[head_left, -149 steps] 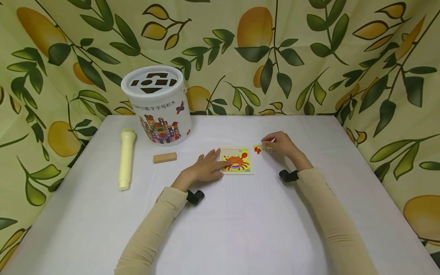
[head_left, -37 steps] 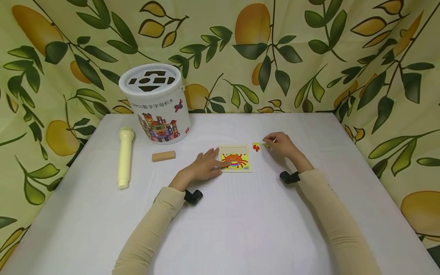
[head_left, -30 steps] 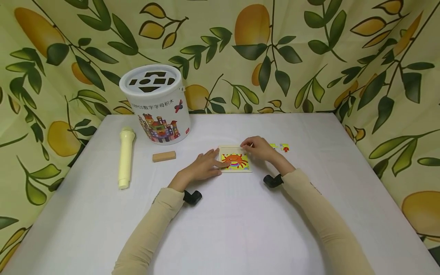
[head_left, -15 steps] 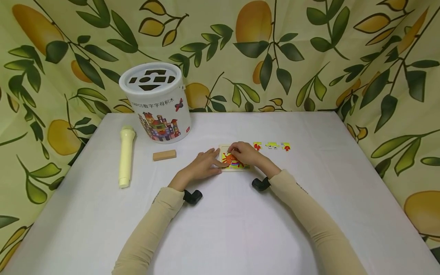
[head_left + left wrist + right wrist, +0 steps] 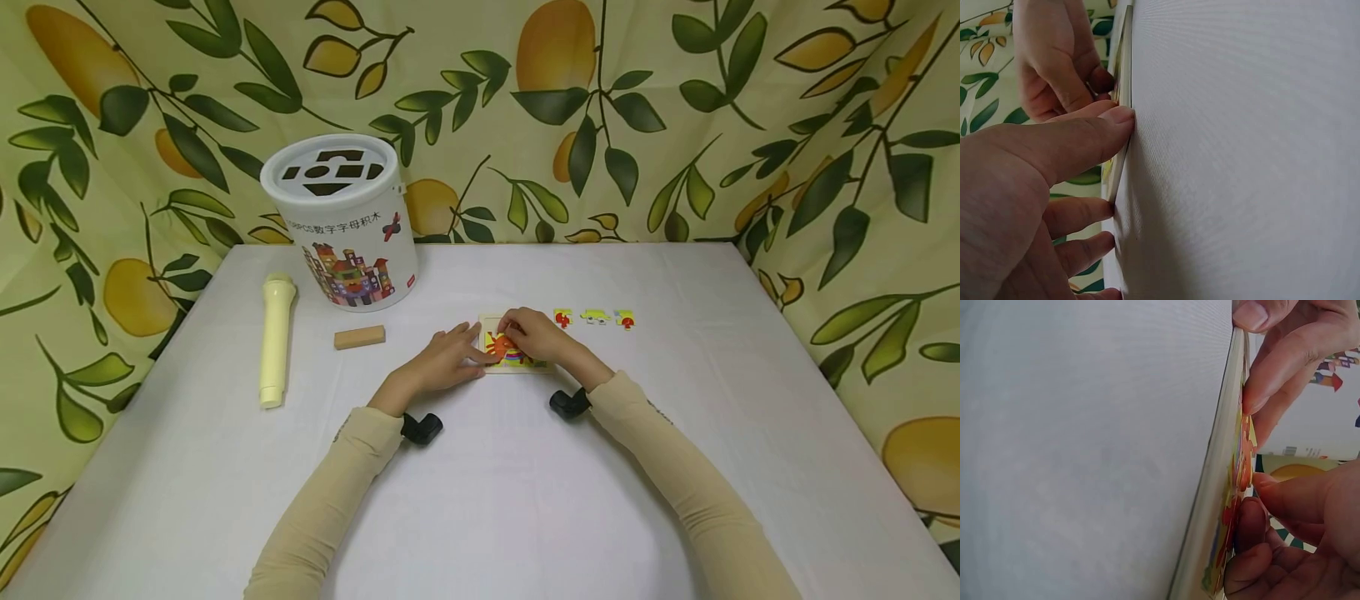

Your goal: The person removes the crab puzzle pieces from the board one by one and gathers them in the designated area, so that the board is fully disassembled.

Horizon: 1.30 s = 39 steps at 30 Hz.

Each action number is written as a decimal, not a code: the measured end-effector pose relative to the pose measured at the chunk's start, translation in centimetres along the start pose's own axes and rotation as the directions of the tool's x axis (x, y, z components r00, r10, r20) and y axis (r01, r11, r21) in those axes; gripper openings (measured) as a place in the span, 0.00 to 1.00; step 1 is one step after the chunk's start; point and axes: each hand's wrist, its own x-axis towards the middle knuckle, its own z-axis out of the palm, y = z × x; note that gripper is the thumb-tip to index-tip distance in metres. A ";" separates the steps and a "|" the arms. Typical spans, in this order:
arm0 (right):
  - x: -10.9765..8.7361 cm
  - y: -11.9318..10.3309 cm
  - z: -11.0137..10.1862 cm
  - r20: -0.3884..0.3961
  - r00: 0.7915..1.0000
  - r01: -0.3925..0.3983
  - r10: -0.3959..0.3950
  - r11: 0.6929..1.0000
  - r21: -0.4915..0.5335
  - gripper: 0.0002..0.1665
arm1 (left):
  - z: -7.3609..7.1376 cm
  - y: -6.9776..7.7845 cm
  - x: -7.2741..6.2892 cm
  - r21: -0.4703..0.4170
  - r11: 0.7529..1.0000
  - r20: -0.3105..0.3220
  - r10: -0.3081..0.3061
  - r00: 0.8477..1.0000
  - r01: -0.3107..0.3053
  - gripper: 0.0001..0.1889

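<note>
A jigsaw puzzle board (image 5: 517, 372) with a crab picture lies mid-table, with a pale wooden border. My left hand (image 5: 442, 360) holds it at the left side, thumb against the near edge (image 5: 1207, 487), other fingers along the left edge, and index finger reaching onto the picture. Over the picture, my right hand (image 5: 538, 335) pinches an orange-and-yellow puzzle piece (image 5: 1247, 453) that stands slightly proud of the board in the right wrist view. Much of the board's upper right is hidden under this hand. Both hands come close together in the left wrist view.
Three loose puzzle pieces lie in a row right of the board: a red one (image 5: 562, 318), a yellow one (image 5: 596, 317) and another with red (image 5: 624, 319). Leftward are a wooden block (image 5: 360, 337), a pale yellow microphone-shaped tube (image 5: 276, 342) and a white block bucket (image 5: 360, 242).
My right hand has moved left from the loose pieces onto the board, uncovering the row of three. The claw piece seen earlier at the board's upper right has come off. My left hand stays put.
</note>
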 end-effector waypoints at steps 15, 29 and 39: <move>0.1 0.4 0.0 -0.056 0.998 -0.013 0.018 0.997 0.082 0.07 | 0.0 0.1 0.1 0.005 1.000 0.008 0.004 1.000 -0.004 0.17; -0.2 0.8 -0.7 -0.094 0.995 -0.017 0.032 0.988 0.155 0.06 | 0.1 0.0 0.2 0.000 1.000 0.014 -0.003 1.000 0.003 0.16; -2.2 3.3 -5.2 -0.110 0.972 -0.163 0.206 0.937 0.309 0.10 | 0.2 -0.2 0.2 -0.009 1.000 0.018 -0.018 1.000 0.018 0.17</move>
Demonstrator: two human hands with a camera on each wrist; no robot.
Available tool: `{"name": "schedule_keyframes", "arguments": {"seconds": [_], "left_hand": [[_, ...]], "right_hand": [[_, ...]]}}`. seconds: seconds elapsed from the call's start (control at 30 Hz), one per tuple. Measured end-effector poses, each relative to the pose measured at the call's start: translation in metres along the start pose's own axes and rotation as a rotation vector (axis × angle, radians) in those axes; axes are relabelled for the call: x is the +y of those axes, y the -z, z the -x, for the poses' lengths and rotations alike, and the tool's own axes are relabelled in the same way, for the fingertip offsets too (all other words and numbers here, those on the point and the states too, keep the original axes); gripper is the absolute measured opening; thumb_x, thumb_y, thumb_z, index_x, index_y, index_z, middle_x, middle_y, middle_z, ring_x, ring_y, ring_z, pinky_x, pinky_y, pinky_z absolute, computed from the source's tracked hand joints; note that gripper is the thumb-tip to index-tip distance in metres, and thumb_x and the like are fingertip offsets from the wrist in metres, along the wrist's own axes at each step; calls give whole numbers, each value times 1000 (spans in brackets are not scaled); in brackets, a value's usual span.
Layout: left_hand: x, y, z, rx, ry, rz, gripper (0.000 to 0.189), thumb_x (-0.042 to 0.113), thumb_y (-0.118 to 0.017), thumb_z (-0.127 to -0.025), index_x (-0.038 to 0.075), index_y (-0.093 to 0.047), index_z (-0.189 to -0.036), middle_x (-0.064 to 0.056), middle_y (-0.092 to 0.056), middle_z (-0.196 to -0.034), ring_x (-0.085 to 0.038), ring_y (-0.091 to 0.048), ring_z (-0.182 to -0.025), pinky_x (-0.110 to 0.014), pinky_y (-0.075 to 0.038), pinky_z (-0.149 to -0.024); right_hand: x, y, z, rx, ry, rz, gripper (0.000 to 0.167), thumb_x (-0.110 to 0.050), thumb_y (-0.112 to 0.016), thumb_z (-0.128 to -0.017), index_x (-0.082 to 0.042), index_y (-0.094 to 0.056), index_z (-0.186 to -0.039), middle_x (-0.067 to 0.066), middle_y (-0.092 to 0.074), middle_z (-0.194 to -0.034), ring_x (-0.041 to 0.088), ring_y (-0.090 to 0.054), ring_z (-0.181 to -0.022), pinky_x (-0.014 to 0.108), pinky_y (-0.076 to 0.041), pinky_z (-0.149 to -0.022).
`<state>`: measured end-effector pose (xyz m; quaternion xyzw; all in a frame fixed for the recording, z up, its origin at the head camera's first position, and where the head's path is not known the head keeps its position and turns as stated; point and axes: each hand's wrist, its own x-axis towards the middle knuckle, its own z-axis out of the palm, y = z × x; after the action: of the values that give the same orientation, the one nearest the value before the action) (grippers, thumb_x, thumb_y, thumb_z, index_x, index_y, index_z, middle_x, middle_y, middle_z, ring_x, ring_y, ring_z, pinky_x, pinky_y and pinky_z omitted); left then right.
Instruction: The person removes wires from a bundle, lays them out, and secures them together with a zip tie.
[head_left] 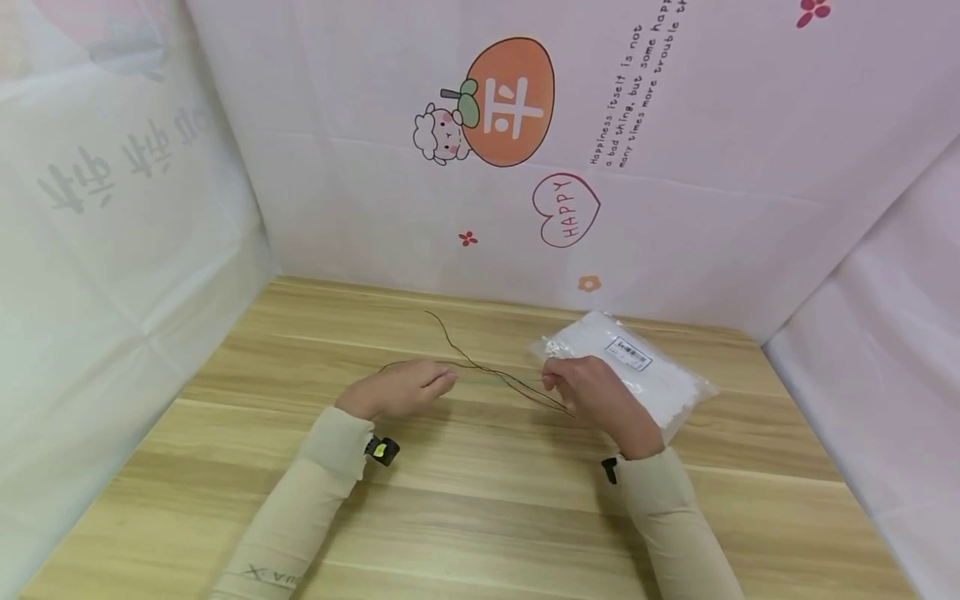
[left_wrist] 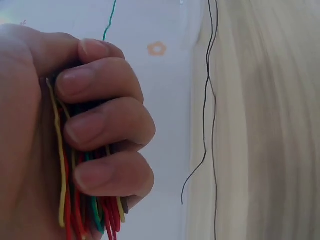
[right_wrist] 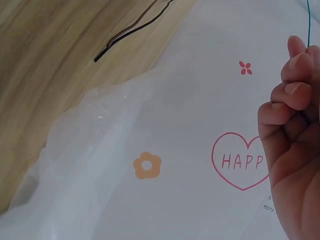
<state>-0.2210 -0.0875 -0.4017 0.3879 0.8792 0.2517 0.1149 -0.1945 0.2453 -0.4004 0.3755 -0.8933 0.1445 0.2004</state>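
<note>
My left hand (head_left: 401, 389) is curled round a bundle of thin coloured wires (left_wrist: 62, 175); red, yellow and green loops hang below the fingers in the left wrist view. From its thumb side a green wire (left_wrist: 109, 22) runs across to my right hand (head_left: 600, 400), which pinches the other end between thumb and fingertips. The green wire (right_wrist: 309, 22) looks nearly straight between the two hands. Just beyond it on the table lie two thin dark wires (head_left: 468, 360), one black and one brownish, crossing each other. Their right-hand ends (right_wrist: 102, 54) lie near my right hand.
Behind my right hand a clear plastic bag (head_left: 660, 383) with white contents and a barcode label (head_left: 628, 353) lies on the wooden table (head_left: 480, 517). White printed cloth (head_left: 360, 183) stands along the back and both sides of the table.
</note>
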Motion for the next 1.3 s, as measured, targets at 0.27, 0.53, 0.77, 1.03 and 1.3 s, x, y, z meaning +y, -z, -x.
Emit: {"name": "schedule_keyframes", "arguments": {"seconds": [0.27,0.53,0.77,1.03,1.3], "left_hand": [[-14,15,12,12,2,62,34,18,-37,-116,3,-59,-94,3,-42,-77,-10,-43,-72,-33,-44,-77],[-20,20,13,7,-6,151,37,21,-37,-116,12,-48,-81,4,-39,-74,-9,-37,-65,-28,-41,-69],[-23,23,17,2,9,175,36,23,-37,-116,7,-53,-87,1,-43,-78,-12,-43,-72,-30,-42,-72],[-31,28,25,23,71,171,35,20,-37,-115,5,-53,-88,2,-44,-77,-12,-41,-69,-28,-40,-69],[-37,33,31,39,92,173,35,20,-38,-115,9,-50,-85,1,-43,-76,-12,-40,-69,-28,-39,-69]], "right_hand": [[20,10,10,49,-50,11,31,18,-61,-89,-12,-66,-80,1,-71,-72,8,-52,-59,31,-50,-60],[27,16,12,50,-73,-38,33,19,-56,-88,-12,-66,-79,2,-68,-70,3,-38,-55,24,-42,-57],[34,15,15,83,-88,-31,33,18,-58,-86,-13,-67,-77,2,-68,-68,5,-44,-57,26,-44,-58],[43,19,24,150,-87,-23,36,20,-57,-82,-14,-67,-75,-3,-63,-64,0,-40,-57,26,-43,-57],[55,22,31,174,-77,-38,35,19,-56,-84,-13,-67,-75,-1,-64,-65,-3,-36,-56,22,-40,-54]]}}
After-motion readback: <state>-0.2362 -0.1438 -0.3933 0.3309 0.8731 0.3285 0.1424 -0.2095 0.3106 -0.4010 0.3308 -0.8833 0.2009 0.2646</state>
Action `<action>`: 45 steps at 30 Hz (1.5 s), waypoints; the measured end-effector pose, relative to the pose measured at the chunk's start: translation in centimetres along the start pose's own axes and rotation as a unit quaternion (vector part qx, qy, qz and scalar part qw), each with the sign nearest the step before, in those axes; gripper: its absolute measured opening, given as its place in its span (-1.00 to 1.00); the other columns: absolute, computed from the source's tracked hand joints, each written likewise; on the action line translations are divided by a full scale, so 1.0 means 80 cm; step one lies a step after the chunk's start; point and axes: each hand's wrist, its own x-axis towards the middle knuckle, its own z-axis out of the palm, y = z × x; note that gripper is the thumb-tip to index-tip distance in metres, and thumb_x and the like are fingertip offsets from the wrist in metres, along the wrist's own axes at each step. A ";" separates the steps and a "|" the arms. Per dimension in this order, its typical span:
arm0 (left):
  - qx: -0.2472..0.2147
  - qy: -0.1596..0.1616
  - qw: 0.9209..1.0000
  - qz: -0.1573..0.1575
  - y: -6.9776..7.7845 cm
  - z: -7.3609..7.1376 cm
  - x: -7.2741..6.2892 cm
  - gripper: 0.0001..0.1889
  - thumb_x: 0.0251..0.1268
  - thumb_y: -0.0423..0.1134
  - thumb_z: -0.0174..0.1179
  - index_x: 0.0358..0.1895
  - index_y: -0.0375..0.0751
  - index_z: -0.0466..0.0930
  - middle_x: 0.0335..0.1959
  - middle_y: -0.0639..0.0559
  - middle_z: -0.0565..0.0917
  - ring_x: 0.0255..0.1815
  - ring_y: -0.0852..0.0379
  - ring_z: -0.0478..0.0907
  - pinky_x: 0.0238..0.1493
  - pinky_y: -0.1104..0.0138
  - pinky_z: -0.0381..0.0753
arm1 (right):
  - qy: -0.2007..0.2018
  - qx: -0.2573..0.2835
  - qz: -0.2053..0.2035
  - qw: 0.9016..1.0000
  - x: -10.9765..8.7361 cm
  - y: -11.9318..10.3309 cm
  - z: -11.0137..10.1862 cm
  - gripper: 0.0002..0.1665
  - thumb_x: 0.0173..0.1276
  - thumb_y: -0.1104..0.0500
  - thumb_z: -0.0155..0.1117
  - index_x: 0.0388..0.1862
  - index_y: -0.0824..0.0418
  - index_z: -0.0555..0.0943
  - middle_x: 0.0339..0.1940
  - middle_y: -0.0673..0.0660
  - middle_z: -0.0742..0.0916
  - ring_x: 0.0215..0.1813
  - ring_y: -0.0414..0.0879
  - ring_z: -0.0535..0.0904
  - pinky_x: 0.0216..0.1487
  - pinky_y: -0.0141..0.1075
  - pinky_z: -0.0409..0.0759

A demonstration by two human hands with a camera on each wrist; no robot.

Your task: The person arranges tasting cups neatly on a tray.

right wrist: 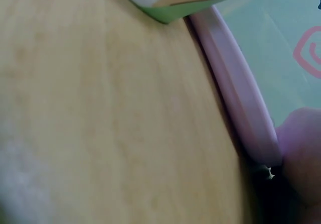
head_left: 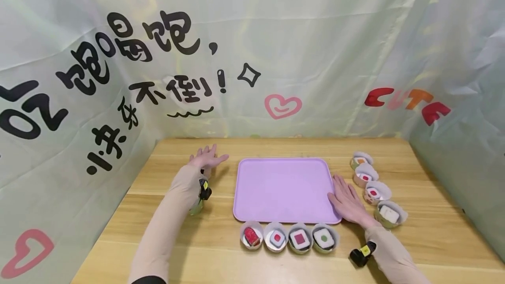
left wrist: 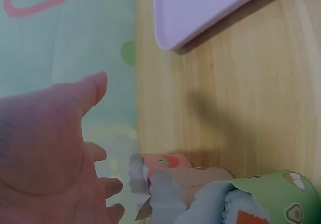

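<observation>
A flat lilac tray (head_left: pixel 282 189) lies in the middle of the wooden table. My right hand (head_left: pixel 347 198) rests at its right edge, fingers straight and thumb over the rim; in the right wrist view the thumb (right wrist: pixel 303 153) meets the tray's corner. To the tray's left, my left hand (head_left: pixel 206 159) is raised with fingers spread, holding nothing. Below it stand paper cups, mostly hidden by the arm in the head view. The left wrist view shows a green cup (left wrist: pixel 273 194) with a white and orange piece, a brown cup (left wrist: pixel 200 179) and a pink cup (left wrist: pixel 173 161).
Along the tray's front edge stand several paper cups holding toy sushi, among them a red piece (head_left: pixel 251 236) and a white one with a green dot (head_left: pixel 324 238). Another line of cups, with a white piece (head_left: pixel 389 214) nearest, runs right of my right hand. Printed cloth (head_left: pixel 315 56) surrounds the table.
</observation>
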 end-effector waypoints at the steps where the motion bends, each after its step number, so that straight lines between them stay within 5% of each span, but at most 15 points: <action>1: -0.001 0.000 1.000 -0.002 0.000 0.000 0.001 -0.06 0.49 0.36 -0.24 0.65 -0.14 -0.34 0.66 -0.35 -0.28 0.66 -0.40 -0.40 0.59 -0.31 -0.41 | 0.000 -0.002 0.001 1.000 0.000 0.000 0.000 -0.21 0.63 0.08 -0.14 0.54 0.61 -0.05 0.59 0.59 0.00 0.62 0.49 -0.16 0.57 0.33 -0.26; 6: -0.007 0.006 1.000 0.001 0.003 0.000 0.006 -0.08 0.50 0.31 -0.18 0.65 -0.14 -0.33 0.66 -0.38 -0.29 0.65 -0.45 -0.31 0.59 -0.32 -0.37 | -0.002 -0.001 0.002 1.000 -0.001 0.001 0.000 -0.22 0.63 0.09 -0.14 0.54 0.61 -0.05 0.59 0.60 0.00 0.61 0.50 -0.16 0.56 0.34 -0.27; 15: -0.009 0.062 0.998 -0.006 -0.001 -0.002 0.007 -0.10 0.46 0.20 0.04 0.64 -0.16 -0.14 0.62 -0.47 -0.12 0.61 -0.53 -0.21 0.58 -0.33 -0.18 | -0.002 0.001 0.001 1.000 0.001 0.001 0.001 -0.22 0.63 0.09 -0.15 0.55 0.60 -0.06 0.59 0.59 0.01 0.62 0.49 -0.17 0.56 0.34 -0.27; 24: -0.041 0.043 0.997 -0.043 -0.018 -0.006 0.023 -0.13 0.43 0.05 0.14 0.63 -0.18 -0.09 0.60 -0.52 -0.18 0.59 -0.56 -0.21 0.50 -0.38 0.06 | -0.002 0.001 0.003 1.000 0.000 0.002 0.000 -0.21 0.63 0.08 -0.14 0.55 0.59 -0.06 0.60 0.58 0.01 0.62 0.48 -0.16 0.57 0.33 -0.27; 33: -0.096 0.054 0.993 -0.042 -0.023 0.001 0.035 -0.18 0.35 -0.14 0.20 0.57 -0.27 0.02 0.51 -0.47 0.13 0.45 -0.42 0.23 0.40 -0.16 0.38 | 0.003 -0.001 -0.001 1.000 -0.001 -0.002 -0.001 -0.24 0.62 0.12 -0.14 0.54 0.61 -0.03 0.59 0.59 0.04 0.61 0.49 -0.14 0.56 0.35 -0.25; 45: -0.053 0.100 0.991 -0.069 -0.023 0.009 0.043 -0.42 0.23 -0.25 0.25 0.30 -0.28 0.32 0.25 -0.41 0.51 0.24 -0.39 0.47 0.19 -0.13 0.49 | 0.007 -0.006 0.001 1.000 -0.002 -0.003 -0.001 -0.24 0.63 0.11 -0.14 0.54 0.61 -0.03 0.59 0.59 0.05 0.62 0.49 -0.13 0.56 0.34 -0.23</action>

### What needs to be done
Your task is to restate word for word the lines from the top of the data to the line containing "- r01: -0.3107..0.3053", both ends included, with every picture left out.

### Finished task
[head_left, -149 steps] 
[head_left, -37 steps] 
[head_left, -30 steps] 
[head_left, -15 steps] 
[head_left + left wrist + right wrist, +0 steps] 

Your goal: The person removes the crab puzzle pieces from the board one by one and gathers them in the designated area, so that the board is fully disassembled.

Horizon: 1.30 s = 39 steps at 30 Hz.

Each action number is written as a decimal, not a code: the measured end-effector pose relative to the pose measured at the chunk's start, translation in centimetres along the start pose's own axes and rotation as the directions of the tool's x axis (x, y, z components r00, r10, r20) and y axis (r01, r11, r21) in those axes; gripper openings (measured) as a place in the span, 0.00 to 1.00; step 1 is one step after the chunk's start; point and axes: each hand's wrist, its own x-axis towards the middle knuckle, its own z-axis out of the palm, y = z × x; note that gripper is the thumb-tip to index-tip distance in metres. A ";" separates the steps and a "|" the arms. Typical spans, in this order:
arm0 (right):
  - x: -10.9765..8.7361 cm
  - y: -11.9318..10.3309 cm
  - z: -11.0137..10.1862 cm
  - r20: -0.3884..0.3961
  - r00: 0.7915..1.0000
  - r01: -0.3925..0.3983
  - r10: -0.3959..0.3950
  - r11: 0.6929..1.0000
  - r21: -0.4915..0.5335
  - gripper: 0.0002..0.1665
arm1 (left):
  - z: -7.3609..7.1376 cm
  - y: -6.9776..7.7845 cm
  - x: -7.2741..6.2892 cm
  - r21: -0.4703..0.4170
  - r11: 0.7529..1.0000
  - r20: -0.3105..0.3220
  - r10: -0.3081..0.3061
  - r00: 0.8477..1.0000
  - r01: -0.3107..0.3053

The response to this exercise has been given in full.